FREEPORT, Maine – Mail-order retailer L.L. Bean is looking to develop a theme-park-style adventure center near its flagship store that would build on the company’s outdoors heritage, drive sales and add another attraction for tourists.

The project featuring lodging and dining facilities is centered on a 700-acre parcel owned by the outdoors outfitter about a mile from its Freeport store. Visitors to the site and another Bean-owned property along Casco Bay could try activities from biking and archery to kayaking and snowshoeing.

The concept was the brainchild of former Chief Executive and current board Chairman Leon Gorman – the grandson of Leon Leonwood Bean – as a way of making it easier for people to enjoy outdoor activities, said Carolyn Beem, a Bean spokeswoman.

The plan, still in its preliminary stages, was first reported Tuesday in the Portland Press Herald, which obtained a copy of a confidential document asking hotel development companies to spell out their qualifications for taking on such a project.

The company envisions a “family-friendly outdoor adventure attraction with lodging amenities under something similar to a theme park operating model,” the document said.

There are no plans for roller coasters or log flumes. Instead, the idea would build upon efforts by outdoors outfitters such as Cabela’s, L.L. Bean and Bass Pro Shops to generate customer traffic by offering rock-climbing walls, aquariums and even ponds to let customers try out equipment.

“Cabela’s and Bass Pro have incorporated a lot of what maybe L.L. Bean will multiply into an entirely outside-the-store environment to try to make themselves a destination,” said Bob Simonson, an analyst who covers Cabela’s Inc. for William Blair & Co. “Cabela’s has always called itself the destination store.”

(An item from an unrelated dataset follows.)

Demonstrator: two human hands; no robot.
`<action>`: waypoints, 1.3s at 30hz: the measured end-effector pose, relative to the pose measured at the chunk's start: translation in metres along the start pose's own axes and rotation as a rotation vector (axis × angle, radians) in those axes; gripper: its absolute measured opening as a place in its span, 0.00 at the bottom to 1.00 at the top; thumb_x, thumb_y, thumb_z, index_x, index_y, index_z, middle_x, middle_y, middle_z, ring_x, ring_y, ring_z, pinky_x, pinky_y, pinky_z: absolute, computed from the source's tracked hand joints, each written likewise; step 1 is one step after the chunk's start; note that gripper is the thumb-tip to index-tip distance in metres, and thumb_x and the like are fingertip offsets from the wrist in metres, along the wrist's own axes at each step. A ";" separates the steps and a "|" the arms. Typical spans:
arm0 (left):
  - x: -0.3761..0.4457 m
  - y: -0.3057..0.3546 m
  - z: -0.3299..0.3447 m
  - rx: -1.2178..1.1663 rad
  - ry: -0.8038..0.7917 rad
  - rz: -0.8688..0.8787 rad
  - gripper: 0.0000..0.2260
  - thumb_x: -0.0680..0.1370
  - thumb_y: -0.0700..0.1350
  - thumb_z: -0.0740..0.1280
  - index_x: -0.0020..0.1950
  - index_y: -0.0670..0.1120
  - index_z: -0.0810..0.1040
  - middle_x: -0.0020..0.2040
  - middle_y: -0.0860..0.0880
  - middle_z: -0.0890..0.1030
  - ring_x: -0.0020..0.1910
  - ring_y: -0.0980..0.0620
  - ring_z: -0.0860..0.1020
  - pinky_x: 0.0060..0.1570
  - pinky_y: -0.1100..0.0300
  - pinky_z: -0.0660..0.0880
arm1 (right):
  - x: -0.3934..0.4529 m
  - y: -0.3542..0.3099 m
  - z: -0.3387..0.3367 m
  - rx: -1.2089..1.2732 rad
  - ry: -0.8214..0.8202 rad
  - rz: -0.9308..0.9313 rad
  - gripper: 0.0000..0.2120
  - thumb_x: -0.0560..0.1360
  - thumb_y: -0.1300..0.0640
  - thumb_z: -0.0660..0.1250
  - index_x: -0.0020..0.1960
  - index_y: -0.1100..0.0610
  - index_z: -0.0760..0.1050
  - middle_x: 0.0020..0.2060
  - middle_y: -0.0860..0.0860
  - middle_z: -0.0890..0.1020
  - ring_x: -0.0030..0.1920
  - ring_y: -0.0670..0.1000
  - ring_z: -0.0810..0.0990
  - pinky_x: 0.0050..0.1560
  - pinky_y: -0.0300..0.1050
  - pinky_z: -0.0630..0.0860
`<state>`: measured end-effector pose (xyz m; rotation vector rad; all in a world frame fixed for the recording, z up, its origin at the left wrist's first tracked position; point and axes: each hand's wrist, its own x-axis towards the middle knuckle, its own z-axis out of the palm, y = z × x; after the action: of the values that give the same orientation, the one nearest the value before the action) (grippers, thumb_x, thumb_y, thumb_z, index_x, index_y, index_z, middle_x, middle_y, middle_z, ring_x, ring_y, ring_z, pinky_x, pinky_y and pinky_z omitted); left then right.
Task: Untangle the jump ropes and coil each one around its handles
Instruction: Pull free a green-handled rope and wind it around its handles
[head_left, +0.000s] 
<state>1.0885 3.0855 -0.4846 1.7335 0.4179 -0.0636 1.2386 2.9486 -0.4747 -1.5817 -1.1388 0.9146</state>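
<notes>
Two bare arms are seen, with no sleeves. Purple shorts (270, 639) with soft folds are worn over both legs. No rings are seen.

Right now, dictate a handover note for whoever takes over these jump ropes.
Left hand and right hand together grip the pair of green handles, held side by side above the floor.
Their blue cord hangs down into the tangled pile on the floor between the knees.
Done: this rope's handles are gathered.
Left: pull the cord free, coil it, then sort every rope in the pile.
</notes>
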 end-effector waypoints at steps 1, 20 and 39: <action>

Beem insisted the project was not a response to plans by Cabela’s to develop a 125,000-square-foot store in Scarborough, 25 miles from Freeport. That store will anchor a $75 million development that includes a 200-room hotel, restaurants and a bank.

The new center would build on Bean’s experience with its Outdoor Discovery Schools program that offers instruction in skills such as fly fishing and kayaking.